Forster proceeds accordingly, applying such commitments to the realms of work and economics.
“Bringing justice, dignity, and flourishing to a culture starts with upholding the equal dignity of all human beings,” he writes, which implies plenty for how we orient our approach to economic engagement. “One thing this requires is that everyone’s rights of work, property, and exchange are equally protected,” he continues, which leads us to “a much broader set of public questions.”

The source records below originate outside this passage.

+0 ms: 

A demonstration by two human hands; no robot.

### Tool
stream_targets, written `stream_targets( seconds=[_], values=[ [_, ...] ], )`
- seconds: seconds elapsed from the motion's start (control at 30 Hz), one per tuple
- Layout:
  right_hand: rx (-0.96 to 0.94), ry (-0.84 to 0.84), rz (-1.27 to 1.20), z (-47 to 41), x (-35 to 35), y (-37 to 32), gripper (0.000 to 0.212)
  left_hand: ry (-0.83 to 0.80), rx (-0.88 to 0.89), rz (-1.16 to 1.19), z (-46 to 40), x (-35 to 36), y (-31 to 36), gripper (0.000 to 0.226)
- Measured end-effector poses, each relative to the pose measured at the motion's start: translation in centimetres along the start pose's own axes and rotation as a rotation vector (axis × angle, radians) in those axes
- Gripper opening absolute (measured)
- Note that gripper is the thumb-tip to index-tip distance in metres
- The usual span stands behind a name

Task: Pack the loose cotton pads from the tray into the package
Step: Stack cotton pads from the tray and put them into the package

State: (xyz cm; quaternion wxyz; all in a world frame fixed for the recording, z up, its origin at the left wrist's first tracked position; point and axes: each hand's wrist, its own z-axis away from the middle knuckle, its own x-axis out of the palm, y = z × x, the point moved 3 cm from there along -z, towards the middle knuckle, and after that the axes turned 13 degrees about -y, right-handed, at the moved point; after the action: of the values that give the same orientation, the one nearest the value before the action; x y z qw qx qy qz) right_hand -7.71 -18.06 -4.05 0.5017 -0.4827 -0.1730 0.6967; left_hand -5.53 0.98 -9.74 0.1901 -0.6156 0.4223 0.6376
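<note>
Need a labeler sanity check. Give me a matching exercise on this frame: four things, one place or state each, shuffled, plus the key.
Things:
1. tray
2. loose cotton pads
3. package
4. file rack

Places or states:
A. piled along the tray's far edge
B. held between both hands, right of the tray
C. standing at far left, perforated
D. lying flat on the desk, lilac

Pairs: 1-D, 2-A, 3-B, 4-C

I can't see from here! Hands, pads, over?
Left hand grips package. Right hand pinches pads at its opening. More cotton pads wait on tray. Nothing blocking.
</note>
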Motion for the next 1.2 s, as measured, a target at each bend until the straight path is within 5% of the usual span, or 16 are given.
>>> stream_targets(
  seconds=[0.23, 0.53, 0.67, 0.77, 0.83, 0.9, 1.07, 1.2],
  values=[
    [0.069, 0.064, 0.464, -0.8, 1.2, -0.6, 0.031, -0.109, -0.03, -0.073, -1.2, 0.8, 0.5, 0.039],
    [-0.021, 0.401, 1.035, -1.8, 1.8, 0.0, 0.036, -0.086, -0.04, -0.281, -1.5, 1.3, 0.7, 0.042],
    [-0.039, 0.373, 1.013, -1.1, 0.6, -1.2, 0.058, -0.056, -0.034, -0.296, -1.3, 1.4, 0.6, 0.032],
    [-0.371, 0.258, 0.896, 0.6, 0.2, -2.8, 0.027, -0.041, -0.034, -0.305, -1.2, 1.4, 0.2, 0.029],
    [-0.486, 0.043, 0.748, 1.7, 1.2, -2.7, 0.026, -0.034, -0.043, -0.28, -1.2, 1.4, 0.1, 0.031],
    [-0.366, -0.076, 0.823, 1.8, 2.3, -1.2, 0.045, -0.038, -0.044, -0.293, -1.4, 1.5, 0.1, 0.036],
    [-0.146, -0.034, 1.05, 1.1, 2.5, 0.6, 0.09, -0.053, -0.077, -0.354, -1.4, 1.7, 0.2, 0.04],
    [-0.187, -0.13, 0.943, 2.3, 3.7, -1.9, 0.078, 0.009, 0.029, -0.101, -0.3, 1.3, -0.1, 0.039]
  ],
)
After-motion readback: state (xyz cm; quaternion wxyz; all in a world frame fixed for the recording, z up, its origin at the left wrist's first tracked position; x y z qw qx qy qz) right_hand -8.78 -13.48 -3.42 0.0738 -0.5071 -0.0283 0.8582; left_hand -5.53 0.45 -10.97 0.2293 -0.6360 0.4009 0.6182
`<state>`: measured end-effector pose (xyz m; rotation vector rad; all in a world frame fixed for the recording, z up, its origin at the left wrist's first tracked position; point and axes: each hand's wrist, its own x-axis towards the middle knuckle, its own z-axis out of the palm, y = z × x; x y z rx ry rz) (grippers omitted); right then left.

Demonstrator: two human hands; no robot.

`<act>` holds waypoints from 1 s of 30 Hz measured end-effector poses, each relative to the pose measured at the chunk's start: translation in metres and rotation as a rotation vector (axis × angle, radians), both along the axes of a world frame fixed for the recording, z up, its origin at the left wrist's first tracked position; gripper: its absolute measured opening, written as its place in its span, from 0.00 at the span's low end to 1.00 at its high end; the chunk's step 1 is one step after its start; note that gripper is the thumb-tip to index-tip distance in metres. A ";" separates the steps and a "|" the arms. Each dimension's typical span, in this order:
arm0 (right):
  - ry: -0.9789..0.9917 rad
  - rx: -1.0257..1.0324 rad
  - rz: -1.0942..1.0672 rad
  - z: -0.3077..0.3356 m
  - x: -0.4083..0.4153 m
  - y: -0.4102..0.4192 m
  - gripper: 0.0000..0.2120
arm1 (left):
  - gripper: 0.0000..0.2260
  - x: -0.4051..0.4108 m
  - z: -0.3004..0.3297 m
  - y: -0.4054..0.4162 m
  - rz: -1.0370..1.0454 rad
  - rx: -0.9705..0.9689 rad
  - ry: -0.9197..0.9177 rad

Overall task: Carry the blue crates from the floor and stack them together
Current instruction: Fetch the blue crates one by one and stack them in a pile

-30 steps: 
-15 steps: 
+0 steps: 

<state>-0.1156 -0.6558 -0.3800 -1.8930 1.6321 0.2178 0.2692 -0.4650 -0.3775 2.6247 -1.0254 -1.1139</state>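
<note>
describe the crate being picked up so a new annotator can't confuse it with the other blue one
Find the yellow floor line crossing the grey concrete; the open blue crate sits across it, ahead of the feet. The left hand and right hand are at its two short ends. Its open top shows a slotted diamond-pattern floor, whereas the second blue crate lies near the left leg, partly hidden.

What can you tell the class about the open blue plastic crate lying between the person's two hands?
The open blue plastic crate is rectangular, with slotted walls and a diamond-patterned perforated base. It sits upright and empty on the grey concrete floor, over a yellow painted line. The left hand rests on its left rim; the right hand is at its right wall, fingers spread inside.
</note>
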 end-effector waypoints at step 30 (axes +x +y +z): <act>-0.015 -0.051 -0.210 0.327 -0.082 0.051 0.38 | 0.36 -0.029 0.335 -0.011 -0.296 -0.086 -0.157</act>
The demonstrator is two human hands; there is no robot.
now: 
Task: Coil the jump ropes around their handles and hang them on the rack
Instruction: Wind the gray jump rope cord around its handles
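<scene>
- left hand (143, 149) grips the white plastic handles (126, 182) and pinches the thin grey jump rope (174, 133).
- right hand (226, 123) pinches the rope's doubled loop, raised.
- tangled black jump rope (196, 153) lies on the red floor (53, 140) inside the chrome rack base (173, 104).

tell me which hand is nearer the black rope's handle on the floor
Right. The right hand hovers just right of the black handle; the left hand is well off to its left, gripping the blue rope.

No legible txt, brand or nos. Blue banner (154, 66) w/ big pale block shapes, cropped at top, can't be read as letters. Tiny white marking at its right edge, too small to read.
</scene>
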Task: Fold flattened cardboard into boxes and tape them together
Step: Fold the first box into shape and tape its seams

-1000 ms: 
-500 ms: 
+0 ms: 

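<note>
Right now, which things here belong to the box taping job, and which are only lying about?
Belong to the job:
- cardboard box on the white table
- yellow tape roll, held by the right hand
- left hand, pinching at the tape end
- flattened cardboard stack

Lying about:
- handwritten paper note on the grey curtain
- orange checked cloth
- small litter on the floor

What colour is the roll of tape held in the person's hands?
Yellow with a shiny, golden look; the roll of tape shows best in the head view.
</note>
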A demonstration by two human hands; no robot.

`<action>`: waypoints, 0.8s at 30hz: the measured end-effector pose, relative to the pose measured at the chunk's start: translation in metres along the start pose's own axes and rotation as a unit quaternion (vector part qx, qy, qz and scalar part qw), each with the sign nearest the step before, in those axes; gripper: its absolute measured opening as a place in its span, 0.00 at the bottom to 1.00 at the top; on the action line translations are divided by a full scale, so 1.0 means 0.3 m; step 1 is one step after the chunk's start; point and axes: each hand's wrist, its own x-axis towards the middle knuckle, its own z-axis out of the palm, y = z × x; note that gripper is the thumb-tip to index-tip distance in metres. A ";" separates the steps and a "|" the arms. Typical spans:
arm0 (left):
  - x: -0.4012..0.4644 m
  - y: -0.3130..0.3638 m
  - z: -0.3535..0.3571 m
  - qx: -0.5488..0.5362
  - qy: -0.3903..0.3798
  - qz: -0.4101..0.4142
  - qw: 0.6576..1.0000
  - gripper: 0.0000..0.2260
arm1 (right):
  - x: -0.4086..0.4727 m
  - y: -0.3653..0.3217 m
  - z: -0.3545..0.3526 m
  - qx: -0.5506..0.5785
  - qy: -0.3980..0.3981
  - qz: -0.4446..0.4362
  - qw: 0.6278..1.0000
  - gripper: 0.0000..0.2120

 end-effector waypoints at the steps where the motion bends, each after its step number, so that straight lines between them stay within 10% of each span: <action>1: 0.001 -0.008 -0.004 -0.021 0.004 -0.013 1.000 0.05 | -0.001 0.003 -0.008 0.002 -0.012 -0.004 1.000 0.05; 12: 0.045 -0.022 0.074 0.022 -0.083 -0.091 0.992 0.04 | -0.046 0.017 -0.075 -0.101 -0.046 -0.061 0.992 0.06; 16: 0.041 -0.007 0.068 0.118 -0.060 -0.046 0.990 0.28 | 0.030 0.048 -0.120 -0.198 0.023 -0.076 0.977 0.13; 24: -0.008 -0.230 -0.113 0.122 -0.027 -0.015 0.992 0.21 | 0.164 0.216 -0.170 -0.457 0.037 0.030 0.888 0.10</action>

Examining the life and contributions of Josiah Wedgwood, the 18th-century businessman and abolitionist, Forster teases out some of these questions, eventually concluding with the following answer:
If the church is against slavery, it must be for freedom – not anarchy or libertarianism, but “institutions that recognize the fundamental dignity and worth of all people,” in [P.J.] Hill’s fine phrase. If the church is not in favor of that, then in the long run, it’s not really opposed to slavery. When the faith and work movement says that all people are made to be stewards of the world, this implies we need a social order that treats all people as stewards – stewards of their own lives, stewards of their relationships with one another, stewards of the shared concerns of their civil communities, and stewards of the whole world, through the vast, global web of communication and exchange.
Over and over again the Israelites were reminded: “The Lord has brought you out with a mighty hand and redeemed you from the house of slavery” (Deuteronomy 7:8). Let’s follow his example and work for a social order that upholds the equal dignity of all people.